We were in Machico to look for a fish restaurant recommended by the car hire rep, but in spite of asking several people we were unable to find it and ended up picking a likely looking restaurant at random. I had more espada for starters, then we all had espetada - which sounds similar, but is actually a large meaty kebab grilled on a skewer - delicious. On the way back to the marina we stopped off at what we thought was a tiny roadside pub but was actually a big barn-like venue for bands and discos, catering for up to 1200 people so the owner told us. There were just the three of us, and we watched the lightning from the doorway until the rising wind sent us back to the marina to check on the boat.


Weds 15th November - Calheta and Funchal

Today Charlie drove; he used to race bikes, and it shows. It was raining intermittently and I gripped the grab handle as we hurtled down the Expressway with its tightening turns, steep gradients and sudden transitions from tunnel to wet tarmac and back again. We were heading for Calheta to have a look at the marina there. On the way we passed another marina at Lugar de Baixo near Ponta del Sol - brand new, but abandoned with most of the pontoons removed. Some of the piles lean drunkenly at odd angles, testament to the power of the large wave that broke over the breakwater. Apparently there had been 150 French racing boats in the marina the day before it happened, but they had left by the time the disaster occurred. Now it lies empty while an insurance wrangle continues.
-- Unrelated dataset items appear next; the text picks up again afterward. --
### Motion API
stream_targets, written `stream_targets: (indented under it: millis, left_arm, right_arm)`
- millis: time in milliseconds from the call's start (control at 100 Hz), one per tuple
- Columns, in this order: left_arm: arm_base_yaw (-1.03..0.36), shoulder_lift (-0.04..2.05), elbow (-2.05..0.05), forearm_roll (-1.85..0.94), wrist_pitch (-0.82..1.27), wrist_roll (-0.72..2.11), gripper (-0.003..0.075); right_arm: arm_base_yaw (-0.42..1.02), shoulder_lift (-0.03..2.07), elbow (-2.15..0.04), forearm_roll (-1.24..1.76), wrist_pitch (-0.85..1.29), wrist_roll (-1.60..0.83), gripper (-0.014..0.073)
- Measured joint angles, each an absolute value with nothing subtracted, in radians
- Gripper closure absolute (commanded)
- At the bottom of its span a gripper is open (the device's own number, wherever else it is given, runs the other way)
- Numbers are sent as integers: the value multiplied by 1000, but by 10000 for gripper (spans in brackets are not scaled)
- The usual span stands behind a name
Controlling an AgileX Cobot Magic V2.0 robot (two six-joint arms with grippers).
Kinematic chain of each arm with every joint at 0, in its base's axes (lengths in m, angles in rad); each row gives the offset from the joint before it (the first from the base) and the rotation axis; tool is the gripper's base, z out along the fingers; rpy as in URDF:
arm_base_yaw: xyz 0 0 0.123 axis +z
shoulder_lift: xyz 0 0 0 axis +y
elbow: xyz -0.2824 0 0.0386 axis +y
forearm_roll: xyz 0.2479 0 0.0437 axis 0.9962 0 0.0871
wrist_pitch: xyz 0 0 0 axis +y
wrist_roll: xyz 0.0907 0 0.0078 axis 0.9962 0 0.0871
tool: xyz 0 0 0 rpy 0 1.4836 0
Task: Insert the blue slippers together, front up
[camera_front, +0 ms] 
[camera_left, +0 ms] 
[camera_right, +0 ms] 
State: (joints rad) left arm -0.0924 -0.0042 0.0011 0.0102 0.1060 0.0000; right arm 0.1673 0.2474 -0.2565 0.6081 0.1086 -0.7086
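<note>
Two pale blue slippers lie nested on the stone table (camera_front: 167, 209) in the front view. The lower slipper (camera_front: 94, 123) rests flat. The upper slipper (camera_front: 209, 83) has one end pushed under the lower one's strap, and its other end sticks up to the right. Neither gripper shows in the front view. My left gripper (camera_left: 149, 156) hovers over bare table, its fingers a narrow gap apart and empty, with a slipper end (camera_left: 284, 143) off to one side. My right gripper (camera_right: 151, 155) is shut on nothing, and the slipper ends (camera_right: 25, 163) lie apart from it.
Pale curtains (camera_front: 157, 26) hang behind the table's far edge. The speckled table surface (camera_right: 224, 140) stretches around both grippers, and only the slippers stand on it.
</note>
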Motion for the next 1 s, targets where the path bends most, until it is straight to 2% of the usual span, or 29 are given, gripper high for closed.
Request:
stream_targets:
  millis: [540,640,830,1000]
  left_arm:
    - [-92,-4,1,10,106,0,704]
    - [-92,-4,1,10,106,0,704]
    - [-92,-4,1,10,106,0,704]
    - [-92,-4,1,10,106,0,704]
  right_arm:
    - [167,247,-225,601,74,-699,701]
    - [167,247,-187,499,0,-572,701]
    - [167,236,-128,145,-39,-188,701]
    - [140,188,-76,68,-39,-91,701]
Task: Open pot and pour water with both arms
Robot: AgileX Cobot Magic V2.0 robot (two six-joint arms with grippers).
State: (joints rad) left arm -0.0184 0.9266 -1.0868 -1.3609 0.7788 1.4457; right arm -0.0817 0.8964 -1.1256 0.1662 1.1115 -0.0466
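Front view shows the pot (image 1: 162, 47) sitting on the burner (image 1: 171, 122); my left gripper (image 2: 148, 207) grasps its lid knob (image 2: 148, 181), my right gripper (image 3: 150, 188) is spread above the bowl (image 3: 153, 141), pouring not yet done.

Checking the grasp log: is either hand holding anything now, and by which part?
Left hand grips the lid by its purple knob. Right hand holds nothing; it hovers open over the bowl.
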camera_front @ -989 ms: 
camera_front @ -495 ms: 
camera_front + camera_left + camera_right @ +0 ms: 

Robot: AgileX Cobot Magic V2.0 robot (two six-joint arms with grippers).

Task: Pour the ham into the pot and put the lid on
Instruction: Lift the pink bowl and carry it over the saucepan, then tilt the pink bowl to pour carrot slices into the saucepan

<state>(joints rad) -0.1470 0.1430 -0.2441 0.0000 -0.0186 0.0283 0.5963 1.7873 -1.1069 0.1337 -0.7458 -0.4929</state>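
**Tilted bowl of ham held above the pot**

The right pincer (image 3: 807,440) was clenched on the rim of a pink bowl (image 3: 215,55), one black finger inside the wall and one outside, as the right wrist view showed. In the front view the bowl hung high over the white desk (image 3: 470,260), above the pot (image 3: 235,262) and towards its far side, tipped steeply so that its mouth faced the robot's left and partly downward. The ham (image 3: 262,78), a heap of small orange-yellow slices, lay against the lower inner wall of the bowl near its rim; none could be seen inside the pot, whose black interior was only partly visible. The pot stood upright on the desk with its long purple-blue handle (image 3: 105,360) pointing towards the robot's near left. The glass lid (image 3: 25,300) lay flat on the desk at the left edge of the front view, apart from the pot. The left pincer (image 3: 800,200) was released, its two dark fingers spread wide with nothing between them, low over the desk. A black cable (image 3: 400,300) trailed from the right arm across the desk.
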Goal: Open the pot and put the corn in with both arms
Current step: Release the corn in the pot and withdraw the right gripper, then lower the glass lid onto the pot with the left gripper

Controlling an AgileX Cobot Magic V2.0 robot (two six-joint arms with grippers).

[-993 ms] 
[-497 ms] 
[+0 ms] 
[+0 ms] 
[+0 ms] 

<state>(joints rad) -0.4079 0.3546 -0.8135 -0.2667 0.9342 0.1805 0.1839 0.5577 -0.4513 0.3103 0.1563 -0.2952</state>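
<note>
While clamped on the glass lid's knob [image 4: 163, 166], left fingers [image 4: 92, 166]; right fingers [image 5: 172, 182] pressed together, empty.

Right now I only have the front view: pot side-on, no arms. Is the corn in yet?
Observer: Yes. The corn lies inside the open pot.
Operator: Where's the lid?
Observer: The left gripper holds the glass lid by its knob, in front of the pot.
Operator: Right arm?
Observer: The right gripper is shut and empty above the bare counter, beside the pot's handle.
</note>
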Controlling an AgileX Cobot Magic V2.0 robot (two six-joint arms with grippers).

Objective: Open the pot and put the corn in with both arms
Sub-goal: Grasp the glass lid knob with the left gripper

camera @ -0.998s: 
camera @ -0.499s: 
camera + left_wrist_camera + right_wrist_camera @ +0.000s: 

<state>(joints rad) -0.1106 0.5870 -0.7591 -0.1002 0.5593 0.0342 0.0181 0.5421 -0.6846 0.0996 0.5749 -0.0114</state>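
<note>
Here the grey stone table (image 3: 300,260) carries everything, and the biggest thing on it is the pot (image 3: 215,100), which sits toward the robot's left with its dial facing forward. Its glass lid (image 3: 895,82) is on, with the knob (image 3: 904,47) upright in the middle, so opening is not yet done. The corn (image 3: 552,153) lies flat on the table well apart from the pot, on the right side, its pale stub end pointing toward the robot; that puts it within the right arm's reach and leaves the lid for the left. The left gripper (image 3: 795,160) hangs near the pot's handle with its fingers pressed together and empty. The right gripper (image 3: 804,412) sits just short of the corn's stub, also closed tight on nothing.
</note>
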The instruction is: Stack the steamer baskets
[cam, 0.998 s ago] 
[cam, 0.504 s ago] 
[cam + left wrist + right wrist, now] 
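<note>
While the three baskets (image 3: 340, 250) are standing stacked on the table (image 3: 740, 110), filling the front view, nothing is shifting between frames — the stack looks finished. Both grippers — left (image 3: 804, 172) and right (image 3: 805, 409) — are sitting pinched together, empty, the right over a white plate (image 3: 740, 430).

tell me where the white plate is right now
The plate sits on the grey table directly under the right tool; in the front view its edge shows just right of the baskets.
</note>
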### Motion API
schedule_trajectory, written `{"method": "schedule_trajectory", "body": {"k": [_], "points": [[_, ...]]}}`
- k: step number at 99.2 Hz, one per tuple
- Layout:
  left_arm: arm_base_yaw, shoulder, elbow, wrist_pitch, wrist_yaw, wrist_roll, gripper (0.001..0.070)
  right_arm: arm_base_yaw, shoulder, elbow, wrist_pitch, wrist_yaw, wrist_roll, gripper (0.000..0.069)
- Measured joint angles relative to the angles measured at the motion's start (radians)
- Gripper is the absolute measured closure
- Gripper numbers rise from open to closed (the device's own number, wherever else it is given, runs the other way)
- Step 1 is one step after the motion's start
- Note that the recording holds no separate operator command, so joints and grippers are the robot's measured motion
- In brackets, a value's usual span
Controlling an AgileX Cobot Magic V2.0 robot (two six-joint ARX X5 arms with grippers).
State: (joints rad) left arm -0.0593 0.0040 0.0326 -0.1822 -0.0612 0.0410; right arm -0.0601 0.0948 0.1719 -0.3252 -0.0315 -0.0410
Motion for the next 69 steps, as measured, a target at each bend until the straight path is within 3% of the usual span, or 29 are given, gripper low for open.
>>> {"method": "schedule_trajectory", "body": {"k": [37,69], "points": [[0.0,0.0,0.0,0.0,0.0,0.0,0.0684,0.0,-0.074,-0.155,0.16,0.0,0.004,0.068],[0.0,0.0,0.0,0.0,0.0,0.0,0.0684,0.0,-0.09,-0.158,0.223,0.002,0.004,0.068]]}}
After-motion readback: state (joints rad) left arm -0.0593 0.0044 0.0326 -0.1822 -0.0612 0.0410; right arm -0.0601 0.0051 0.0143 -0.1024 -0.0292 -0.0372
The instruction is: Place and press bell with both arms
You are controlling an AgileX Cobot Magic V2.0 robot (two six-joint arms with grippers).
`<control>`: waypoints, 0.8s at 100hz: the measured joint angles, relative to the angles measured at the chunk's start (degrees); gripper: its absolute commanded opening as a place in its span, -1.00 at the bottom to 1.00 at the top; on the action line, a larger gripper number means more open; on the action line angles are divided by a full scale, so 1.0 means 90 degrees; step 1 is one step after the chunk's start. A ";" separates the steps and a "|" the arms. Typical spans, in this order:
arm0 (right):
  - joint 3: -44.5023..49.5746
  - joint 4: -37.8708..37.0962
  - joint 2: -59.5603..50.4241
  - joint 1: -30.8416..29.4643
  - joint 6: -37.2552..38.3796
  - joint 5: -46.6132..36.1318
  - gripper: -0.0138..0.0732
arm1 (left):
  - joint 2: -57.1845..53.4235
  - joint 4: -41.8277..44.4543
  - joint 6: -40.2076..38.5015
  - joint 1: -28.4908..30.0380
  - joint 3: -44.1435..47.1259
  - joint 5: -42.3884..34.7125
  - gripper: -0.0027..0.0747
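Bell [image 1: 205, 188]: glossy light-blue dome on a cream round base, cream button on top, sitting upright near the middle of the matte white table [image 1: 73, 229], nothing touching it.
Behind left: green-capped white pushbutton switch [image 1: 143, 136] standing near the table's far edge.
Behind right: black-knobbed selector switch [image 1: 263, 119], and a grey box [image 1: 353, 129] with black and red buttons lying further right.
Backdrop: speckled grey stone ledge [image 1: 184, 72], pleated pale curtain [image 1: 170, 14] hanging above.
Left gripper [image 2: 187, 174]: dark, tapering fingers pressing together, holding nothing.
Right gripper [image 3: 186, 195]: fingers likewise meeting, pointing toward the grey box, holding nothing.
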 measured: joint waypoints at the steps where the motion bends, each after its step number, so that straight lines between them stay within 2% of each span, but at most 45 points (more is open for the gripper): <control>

Calheta was a pleasant enough modern marina, obviously with all mod cons. There is even an artificial beach there, with Saharan sand imported and protected behind a couple of breakwaters. We headed back towards Funchal, stopping in Ponta del Sol for tostas for lunch. Heading on into Funchal we parked the car in a multi-story car park near the Monte cable car station and had a wander round. It was grey and raining intermittenly, some of the showers torrential enough to cause a rush for shop doorways and awnings and bring the normally brisk pedestrian traffic to a halt for five minutes. Two huge cruise liners were in the harbour, one of them the aptly named 'Costa Fortuna'.

The abandoned marina
The abandoned marina
Calheta marina
Calheta marina

Ten years previously we had been in Madeira and been ripped off at the fruit market. You would think we would know better this time but no . . . we were accosted by an exotic fruit seller who gave us tastes of all sorts of delicious varieties of passion fruit - strawberry flavour, pineaple flavour . . . you name it, he had genetically engineered it somehow. It was indeed absolutely delicious, but only Charlie noticed that he was putting the skins back on a shelf for refilling rather than binning them. He even let us taste a banana/mango cross and the fruit of a swiss cheese plant, which he claimed was ideal voyaging food for yachtsmen as it would keep for a week once opened and you could just eat a bit every day. Eventually I agreed to buy nine assortd passion fruit, which cost us eight Euros. I have to record that Kathy was against this, but I was entranced by the fruity delicacies. Needless to say, when we got them back to the boat they were at best tasteless, at worst horrible, and were soon chucked overboard.